II) Les raisons d’un optimisme raisonné :

1) Une spécialité passionnante qui couvre tous les organes et bénéficie de tous les progrès de la technique
2) La démographie se stabilise : les enfants ne vont pas disparaître…
3) L’égalité sur tout le territoire de l’accès aux soins, une tradition française, qui va prévaloir avec la nécessité de réorganiser la prise en charge des enfants de moins de 16 ans partout en France
4) La spécialité d’imagerie pédiatrique est reconnue partout dans le monde. C’est un chapitre du guide des bonnes indications de la SFR après celui du RCR. Elle est souvent obligatoire en matière de formation initiale voire bénéficie d’un complément de formation (« post clinicat » en Hongrie ou au Canada) Un stage en radiologie pédiatrique est requis dans de nombreuses écoles de manipulateurs
5) EURATOM 97/43 (radioprotection, justification, optimisation) et le recours à la sédation : Un savoir faire nécessaire dans chaque équipe d’imagerie publique ou libérale.
6) Toutes les spécialités pédiatriques médicales et chirurgicales devront être soutenues dans les années qui viennent dans un but de santé publique et l’imagerie avec : l’allocation de ressource nécessaire et adaptée (T2A et/ou CCAM) ira avec cette nécessité.

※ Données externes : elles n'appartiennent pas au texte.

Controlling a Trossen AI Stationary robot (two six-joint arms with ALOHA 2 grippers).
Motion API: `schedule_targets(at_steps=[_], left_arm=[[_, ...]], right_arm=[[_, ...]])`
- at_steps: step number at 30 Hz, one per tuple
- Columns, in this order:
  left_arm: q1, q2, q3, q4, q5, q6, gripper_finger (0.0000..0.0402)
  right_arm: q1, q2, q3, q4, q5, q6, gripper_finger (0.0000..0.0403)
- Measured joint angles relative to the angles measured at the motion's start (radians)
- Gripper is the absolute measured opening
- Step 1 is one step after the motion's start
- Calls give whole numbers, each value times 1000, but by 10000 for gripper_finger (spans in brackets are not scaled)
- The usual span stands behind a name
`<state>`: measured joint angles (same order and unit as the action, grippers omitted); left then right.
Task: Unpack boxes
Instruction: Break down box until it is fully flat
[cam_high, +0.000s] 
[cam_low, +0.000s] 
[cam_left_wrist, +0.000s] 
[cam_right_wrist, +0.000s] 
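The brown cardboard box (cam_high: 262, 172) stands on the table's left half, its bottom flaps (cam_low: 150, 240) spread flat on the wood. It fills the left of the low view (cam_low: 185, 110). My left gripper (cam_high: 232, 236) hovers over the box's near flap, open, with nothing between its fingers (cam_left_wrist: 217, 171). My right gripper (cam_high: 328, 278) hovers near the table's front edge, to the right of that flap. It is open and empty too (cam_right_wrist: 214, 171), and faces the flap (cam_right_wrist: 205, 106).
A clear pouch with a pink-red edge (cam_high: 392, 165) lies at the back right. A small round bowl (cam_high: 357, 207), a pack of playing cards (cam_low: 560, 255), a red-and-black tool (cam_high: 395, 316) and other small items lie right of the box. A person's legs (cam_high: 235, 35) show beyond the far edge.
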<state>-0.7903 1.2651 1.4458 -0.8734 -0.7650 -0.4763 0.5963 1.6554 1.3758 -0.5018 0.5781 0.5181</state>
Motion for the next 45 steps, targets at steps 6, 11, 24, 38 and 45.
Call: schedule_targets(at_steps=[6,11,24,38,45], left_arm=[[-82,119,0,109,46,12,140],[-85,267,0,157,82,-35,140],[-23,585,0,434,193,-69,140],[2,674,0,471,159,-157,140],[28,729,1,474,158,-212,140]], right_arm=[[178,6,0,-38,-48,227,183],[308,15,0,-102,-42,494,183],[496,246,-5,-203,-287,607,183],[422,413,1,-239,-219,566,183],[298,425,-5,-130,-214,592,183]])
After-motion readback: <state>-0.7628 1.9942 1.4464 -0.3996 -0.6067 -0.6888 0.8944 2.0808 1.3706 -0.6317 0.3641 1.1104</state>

III) Savoir rebondir, agir et communiquer ou alors attendre la perception d’une catastrophe pour obtenir un « plan enfant à la française » comme une priorité du SROSS 4 après le plan cancer, les personnes âgés, les AVC, les soins de suite voir la psychiatrie de l’adolescent……


Toutes les équipes d’imagerie en cours de restructuration en secteur public ou en secteur libéral ont et auront besoin d’un pôle de compétence en radiologie pédiatrique avec ce que cela nécessite de compétence de formation initiale et continue pour les hommes et d’allocation de ressource appropriée à l’exercice de l’imagerie pédiatrique selon l’état de l’art.
C’est avant tout un problème de la pratique de la radiologie générale (90% des radiologues en Europe) réorganisée en équipe avec la radiologie pédiatrique maintenue et renforcée dans son statut de discipline « d’organe à part entière » et non la seule défense des centres hyper spécialisés en CHU ou non qui sont trop peu nombreux pour répondre aux besoins légitimes d’égalité d’accès aux soins sur tout le territoire. Leur rôle doit être avant tout comme toutes les sociétés d’organes ou les centres d’hyper spécialités en CHU ou non, d’assurer la formation et faire avancer connaissance et recherche.